In recent years, deep neural networks have been very successful
in computer vision, speech recognition, and artificial
intelligent systems. The rapid growth of data and fast increasing
computational tools provide solid foundations for the
applications which rely on the learning of large scale deep
neural networks with millions of parameters. The deep learning
approaches have been proved to be able to learn powerful
representations of the inputs in various tasks, such as image
classification, object recognition, and scene understanding. This
thesis demonstrates the generality and capacity of deep learning
approaches through a series of case studies including image
matching and human activity understanding. In these studies, I
explore the combinations of the neural network models with
existing machine learning techniques and extend the deep learning
approach for each task. Four related tasks are investigated: 1)
image matching through similarity learning; 2) human action
prediction; 3) finger force estimation in manipulation actions;
and 4) bimodal learning for human action understanding.

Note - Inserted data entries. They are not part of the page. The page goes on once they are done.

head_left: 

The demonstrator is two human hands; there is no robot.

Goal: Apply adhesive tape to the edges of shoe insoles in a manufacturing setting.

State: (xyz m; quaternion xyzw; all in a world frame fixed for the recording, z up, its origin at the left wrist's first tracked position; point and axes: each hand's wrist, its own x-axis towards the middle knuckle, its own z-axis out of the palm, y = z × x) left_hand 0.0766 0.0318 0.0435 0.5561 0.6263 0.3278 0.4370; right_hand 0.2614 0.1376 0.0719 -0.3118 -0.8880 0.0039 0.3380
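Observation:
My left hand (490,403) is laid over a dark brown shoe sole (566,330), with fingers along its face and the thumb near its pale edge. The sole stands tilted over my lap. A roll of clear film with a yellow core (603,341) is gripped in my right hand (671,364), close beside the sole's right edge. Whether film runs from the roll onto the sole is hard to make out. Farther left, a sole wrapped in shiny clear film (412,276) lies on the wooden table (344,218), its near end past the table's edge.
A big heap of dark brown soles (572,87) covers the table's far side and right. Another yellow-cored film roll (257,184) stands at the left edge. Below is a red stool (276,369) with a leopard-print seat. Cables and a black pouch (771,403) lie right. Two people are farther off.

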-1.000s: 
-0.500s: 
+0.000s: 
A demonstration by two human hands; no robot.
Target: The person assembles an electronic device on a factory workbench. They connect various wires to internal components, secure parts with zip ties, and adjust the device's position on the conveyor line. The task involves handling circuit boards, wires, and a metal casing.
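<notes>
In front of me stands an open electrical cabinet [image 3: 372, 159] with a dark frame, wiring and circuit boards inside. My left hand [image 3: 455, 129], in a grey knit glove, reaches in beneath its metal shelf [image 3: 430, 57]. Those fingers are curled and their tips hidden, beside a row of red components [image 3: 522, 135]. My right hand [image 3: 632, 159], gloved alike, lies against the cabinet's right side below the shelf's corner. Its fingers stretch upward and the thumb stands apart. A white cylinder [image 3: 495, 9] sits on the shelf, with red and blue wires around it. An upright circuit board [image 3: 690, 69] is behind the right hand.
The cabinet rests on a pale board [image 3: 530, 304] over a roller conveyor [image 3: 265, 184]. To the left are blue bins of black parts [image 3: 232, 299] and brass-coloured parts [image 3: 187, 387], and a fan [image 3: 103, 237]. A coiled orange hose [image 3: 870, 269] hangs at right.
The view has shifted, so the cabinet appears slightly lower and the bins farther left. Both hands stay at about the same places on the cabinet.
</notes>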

Deep neural networks have been shown to be very efficient in
supervised learning. Further, in some tasks, one would like to
group the features of the samples in the same category close to
each other, in additional to the discriminative representation.
Such kind of properties is desired in a number of applications,
such as semantic retrieval, image quality measurement, and social
network analysis, etc. My first study is to develop a similarity
learning method based on deep neural networks for image matching
between sketch images and 3D models. In this task, I propose to
use Siamese network to learn similarities of sketches and develop
a novel method for sketch based 3D shape retrieval. The proposed
method can successfully learn the representations of sketch
images as well as the similarities, then the 3D shape retrieval
problem can be solved with off-the-shelf nearest neighbor
methods.
After studying the representation learning methods for static
inputs, my focus turns to learning the representations of
sequential data. To be specific, I focus on manipulation actions,
because they are widely used in the daily life and play important
parts in the human-robot collaboration system. Deep neural
networks have been shown to be powerful to represent short video
clips [Donahue et al., 2015]. However, most existing methods
consider the action recognition problem as a classification task.
These methods assume the inputs are pre-segmented videos and the
outputs are category labels. In the scenarios such as the
human-robot collaboration system, the ability to predict the
ongoing human actions at an early stage is highly important. I
first attempt to address this issue with a fast manipulation
action prediction method. Then I build the action prediction
model based on Long Short-Term Memory (LSTM) architecture. The
proposed approach processes the sequential inputs as continuous
signals and keeps updating the prediction of the intended action
based on the learned action representations.
Further, I study the relationships between visual inputs and the
physical information, such as finger forces, that involved in the
manipulation actions. This is motivated by recent studies in
cognitive science which show that the subject’s intention is
strongly related to the hand movements during an action
execution. Human observers can interpret other’s actions in
terms of movements and forces, which can be used to repeat the
observed actions. If a robot system has the ability to estimate
the force feedbacks, it can learn how to manipulate an object by
watching human demonstrations. In this work, the finger forces
are estimated by only watching the movement of hands. A modified
LSTM model is used to regress the finger forces from video
frames. To facilitate this study, a specially designed sensor
glove has been used to collect data of finger forces, and a new
dataset has been collected to provide synchronized streams of
videos and finger forces.
Last, I investigate the usefulness of physical information in
human action recognition, which is an application of bimodal
learning, where both the vision inputs and the additional
information are used to learn the action representation. My study
demonstrates that, by combining additional information with the
vision inputs, the accuracy of human action recognition can be
improved steadily. I extend the LSTM architecture to accept both
video frames and sensor data as bimodal inputs to predict the
action. A hallucination network is jointly trained to approximate
the representations of the additional inputs. During the testing
stage, the hallucination network generates approximated
representations that used for classification. In this way, the
proposed method does not rely on the additional inputs for
testing